Task to complete> Every line in the listing below from the one with "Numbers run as" through the one with "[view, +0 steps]" is to be reproduced exactly, both ends included; leave out the rest.

*** Block opens ***

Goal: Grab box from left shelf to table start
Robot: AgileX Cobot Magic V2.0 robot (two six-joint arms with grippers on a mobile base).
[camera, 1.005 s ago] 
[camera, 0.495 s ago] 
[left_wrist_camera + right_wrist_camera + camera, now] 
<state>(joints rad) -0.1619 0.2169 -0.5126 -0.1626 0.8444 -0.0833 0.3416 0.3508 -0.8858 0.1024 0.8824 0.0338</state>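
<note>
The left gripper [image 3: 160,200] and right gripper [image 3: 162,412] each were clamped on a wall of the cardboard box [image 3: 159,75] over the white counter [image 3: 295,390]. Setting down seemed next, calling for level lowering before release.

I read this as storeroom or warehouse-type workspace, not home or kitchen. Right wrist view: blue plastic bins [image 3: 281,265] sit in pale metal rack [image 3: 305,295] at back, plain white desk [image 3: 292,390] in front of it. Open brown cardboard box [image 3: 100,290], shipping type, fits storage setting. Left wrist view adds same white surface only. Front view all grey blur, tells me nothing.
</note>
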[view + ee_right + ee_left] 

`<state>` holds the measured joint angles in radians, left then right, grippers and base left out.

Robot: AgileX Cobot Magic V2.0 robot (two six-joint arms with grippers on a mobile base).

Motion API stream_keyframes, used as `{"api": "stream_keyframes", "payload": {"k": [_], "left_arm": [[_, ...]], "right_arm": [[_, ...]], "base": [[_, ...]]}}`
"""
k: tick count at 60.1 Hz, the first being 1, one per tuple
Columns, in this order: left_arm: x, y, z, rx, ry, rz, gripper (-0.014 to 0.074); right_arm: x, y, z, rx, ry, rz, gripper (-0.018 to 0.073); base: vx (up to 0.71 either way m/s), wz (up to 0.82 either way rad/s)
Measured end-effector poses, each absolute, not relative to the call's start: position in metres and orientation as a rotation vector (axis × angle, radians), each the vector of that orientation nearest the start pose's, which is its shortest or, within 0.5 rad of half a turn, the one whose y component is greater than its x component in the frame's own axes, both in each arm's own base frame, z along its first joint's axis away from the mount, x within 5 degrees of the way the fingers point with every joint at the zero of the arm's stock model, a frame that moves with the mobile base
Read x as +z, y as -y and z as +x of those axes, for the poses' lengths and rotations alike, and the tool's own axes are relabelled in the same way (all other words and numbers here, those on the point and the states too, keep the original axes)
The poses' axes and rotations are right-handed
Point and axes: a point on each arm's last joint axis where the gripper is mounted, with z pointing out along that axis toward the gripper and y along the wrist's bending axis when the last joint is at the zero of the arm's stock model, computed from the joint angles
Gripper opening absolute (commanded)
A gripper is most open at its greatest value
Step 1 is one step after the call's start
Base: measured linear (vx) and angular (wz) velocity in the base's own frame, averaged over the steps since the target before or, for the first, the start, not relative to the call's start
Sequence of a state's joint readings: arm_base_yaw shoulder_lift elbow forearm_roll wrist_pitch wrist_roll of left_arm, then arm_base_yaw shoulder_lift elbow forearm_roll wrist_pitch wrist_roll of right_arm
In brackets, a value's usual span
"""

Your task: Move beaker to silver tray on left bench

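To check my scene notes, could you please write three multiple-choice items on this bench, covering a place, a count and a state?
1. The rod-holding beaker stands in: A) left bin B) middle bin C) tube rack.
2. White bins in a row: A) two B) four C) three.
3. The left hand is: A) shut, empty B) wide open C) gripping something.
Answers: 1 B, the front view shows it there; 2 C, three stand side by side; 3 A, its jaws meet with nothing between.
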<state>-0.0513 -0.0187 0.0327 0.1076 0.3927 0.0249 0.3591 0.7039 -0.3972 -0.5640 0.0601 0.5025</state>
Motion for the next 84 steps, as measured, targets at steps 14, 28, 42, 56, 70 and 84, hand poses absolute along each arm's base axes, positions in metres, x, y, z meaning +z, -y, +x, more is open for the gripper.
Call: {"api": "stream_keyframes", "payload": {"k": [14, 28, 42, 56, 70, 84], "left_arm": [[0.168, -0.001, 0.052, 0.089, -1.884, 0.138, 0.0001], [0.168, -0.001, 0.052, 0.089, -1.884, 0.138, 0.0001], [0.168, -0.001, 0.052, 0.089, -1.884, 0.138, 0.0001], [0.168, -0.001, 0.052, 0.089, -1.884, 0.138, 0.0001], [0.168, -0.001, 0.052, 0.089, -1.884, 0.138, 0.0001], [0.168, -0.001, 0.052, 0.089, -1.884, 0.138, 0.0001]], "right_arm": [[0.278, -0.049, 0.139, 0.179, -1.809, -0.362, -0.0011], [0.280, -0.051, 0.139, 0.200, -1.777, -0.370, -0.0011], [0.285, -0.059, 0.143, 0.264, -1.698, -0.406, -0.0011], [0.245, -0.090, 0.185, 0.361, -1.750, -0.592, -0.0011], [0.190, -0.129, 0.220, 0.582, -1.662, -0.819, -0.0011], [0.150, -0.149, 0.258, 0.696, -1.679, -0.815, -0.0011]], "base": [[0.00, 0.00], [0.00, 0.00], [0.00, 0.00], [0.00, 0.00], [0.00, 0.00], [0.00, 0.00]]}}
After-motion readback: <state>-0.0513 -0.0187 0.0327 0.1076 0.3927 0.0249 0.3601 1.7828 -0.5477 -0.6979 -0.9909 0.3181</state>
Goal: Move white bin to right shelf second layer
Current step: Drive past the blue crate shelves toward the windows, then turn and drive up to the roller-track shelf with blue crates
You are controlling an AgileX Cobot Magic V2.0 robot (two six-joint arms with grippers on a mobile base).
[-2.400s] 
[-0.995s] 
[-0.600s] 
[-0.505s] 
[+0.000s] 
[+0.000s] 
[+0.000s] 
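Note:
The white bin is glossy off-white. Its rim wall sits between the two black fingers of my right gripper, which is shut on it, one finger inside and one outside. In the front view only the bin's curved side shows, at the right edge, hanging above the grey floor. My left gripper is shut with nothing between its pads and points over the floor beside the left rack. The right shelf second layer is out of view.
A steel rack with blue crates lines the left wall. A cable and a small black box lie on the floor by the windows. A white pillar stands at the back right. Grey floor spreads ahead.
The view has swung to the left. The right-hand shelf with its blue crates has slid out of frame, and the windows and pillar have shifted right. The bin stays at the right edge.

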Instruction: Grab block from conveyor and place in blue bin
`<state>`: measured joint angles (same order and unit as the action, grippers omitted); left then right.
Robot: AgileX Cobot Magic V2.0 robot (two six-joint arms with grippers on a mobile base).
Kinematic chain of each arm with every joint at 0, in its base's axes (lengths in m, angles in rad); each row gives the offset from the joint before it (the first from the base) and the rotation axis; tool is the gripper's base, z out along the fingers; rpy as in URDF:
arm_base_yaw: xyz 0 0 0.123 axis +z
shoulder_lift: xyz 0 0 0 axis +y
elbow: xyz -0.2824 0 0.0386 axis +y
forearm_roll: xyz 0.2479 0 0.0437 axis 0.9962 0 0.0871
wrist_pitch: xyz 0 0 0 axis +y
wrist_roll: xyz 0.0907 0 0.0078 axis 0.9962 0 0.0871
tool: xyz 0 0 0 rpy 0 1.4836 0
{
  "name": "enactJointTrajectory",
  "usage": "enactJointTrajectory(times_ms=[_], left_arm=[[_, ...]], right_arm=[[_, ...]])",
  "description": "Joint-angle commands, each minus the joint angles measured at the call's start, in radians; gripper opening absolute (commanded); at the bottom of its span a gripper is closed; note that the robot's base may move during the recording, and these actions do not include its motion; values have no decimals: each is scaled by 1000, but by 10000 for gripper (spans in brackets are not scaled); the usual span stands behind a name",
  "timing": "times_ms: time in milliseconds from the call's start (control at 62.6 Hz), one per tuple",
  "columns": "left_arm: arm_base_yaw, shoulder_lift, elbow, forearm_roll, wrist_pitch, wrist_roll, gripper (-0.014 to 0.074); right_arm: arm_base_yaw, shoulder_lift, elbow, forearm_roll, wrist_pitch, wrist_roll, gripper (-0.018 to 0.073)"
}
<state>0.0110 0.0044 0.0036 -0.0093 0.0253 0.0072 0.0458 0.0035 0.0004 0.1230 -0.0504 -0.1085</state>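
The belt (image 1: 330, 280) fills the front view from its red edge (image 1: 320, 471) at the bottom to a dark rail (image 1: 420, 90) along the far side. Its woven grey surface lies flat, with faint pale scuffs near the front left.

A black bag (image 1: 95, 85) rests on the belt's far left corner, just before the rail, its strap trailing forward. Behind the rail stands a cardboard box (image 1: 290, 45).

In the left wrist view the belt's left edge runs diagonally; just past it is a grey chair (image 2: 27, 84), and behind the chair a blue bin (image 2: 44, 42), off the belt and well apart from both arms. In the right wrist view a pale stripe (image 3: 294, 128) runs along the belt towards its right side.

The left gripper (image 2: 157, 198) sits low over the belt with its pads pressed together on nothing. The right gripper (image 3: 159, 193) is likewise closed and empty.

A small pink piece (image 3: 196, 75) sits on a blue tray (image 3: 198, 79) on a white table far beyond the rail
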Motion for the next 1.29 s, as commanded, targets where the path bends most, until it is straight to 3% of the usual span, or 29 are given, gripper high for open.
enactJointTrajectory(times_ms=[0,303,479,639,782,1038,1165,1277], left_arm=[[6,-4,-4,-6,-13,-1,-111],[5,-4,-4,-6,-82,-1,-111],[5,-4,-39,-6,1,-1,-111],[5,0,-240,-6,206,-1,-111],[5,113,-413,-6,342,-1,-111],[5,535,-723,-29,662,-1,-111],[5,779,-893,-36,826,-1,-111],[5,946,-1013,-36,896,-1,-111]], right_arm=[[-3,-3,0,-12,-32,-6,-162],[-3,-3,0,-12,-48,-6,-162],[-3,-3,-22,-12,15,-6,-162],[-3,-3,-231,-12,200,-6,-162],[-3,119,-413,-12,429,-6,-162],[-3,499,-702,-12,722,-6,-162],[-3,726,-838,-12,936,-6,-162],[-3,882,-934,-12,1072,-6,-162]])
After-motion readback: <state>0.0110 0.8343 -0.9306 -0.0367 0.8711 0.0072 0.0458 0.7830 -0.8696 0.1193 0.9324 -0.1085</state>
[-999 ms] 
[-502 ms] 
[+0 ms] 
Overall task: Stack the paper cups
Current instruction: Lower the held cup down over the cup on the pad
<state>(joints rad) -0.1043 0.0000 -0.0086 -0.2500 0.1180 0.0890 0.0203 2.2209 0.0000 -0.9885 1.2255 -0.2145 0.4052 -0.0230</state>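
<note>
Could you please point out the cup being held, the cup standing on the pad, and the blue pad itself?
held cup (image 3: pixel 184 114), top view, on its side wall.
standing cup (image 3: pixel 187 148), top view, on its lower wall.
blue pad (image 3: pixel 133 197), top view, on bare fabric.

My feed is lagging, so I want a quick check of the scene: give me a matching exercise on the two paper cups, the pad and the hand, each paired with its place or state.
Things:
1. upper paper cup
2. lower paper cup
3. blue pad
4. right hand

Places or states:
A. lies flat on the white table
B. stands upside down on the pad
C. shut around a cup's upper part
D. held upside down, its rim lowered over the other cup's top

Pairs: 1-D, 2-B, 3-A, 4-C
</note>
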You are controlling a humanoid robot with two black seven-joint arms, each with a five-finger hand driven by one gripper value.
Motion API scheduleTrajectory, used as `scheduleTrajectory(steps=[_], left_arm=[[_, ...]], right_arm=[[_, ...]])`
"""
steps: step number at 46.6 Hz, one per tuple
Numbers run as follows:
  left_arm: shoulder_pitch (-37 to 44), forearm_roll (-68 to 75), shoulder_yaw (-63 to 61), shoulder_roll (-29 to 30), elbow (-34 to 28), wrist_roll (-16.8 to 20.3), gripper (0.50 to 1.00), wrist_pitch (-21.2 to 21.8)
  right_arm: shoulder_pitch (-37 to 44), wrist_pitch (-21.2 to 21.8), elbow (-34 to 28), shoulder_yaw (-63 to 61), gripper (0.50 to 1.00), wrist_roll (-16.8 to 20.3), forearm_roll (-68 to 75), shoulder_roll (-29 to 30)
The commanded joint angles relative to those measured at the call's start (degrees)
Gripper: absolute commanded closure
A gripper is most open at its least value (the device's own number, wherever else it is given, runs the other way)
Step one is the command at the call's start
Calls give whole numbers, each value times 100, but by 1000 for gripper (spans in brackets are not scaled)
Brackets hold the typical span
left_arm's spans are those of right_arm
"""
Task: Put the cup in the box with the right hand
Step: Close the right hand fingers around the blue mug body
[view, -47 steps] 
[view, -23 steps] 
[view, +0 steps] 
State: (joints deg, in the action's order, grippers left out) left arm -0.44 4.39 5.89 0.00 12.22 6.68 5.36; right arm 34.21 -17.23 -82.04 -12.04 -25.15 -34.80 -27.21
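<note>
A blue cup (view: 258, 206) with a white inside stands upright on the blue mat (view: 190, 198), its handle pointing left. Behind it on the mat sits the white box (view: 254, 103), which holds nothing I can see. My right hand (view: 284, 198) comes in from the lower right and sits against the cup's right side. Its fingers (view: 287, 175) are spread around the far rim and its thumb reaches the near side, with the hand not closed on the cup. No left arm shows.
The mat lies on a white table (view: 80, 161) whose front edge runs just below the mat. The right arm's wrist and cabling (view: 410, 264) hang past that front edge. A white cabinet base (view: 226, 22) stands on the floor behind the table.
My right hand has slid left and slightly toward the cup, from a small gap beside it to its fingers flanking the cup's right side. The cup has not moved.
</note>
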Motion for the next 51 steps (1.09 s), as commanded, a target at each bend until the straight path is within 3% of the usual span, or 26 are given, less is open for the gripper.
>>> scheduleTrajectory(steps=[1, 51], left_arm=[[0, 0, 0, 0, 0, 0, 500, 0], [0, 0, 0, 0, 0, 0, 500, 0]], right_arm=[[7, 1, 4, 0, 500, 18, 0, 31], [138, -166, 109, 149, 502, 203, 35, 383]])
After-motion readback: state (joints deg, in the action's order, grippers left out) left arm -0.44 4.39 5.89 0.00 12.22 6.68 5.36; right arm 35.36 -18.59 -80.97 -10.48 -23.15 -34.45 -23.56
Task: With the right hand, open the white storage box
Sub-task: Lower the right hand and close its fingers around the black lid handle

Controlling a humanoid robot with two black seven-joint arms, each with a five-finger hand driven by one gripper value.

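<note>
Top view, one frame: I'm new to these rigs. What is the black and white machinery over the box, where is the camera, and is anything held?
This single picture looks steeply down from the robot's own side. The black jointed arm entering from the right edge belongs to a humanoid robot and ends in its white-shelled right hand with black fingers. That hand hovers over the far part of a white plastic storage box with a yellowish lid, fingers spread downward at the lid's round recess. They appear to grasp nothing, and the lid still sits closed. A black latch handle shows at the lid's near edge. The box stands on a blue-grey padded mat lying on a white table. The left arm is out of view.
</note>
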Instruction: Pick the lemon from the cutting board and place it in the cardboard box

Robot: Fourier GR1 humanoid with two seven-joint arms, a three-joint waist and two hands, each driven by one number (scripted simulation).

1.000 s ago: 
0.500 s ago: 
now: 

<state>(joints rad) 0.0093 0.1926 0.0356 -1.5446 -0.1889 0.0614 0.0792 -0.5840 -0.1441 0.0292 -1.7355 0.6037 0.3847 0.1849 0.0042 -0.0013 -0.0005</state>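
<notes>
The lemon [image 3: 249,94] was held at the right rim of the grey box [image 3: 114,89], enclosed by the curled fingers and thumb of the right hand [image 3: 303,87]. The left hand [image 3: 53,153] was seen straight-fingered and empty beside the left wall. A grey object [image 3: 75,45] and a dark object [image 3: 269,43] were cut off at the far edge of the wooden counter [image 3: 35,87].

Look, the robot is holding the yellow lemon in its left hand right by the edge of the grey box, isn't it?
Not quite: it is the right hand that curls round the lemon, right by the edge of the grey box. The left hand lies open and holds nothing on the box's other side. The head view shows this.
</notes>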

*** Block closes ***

Task answer>
Numbers run as follows:
  left_arm: shoulder_pitch (-37 to 44), forearm_roll (-68 to 75), shoulder_yaw (-63 to 61), shoulder_roll (-29 to 30), elbow (-34 to 28), wrist_roll (-16.8 to 20.3), gripper (0.50 to 1.00), wrist_pitch (-21.2 to 21.8)
  right_arm: shoulder_pitch (-37 to 44), wrist_pitch (-21.2 to 21.8), elbow (-34 to 28), shoulder_yaw (-63 to 61), gripper (0.50 to 1.00), wrist_roll (-16.8 to 20.3), forearm_roll (-68 to 75), shoulder_roll (-29 to 30)
The commanded joint angles relative to those measured at the call's start (degrees)
Gripper: absolute commanded closure
A gripper is most open at its least value (the device's own number, wherever else it is given, runs the other way)
Step one is the command at the call's start
Calls give whole numbers, each value times 100, but by 1000 for gripper (spans in brackets are not scaled)
Brackets hold the typical span
left_arm's spans are those of right_arm
"""
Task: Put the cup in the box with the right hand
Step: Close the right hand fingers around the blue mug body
[view, -47 steps] 
[view, -23 steps] 
[view, +0 steps] 

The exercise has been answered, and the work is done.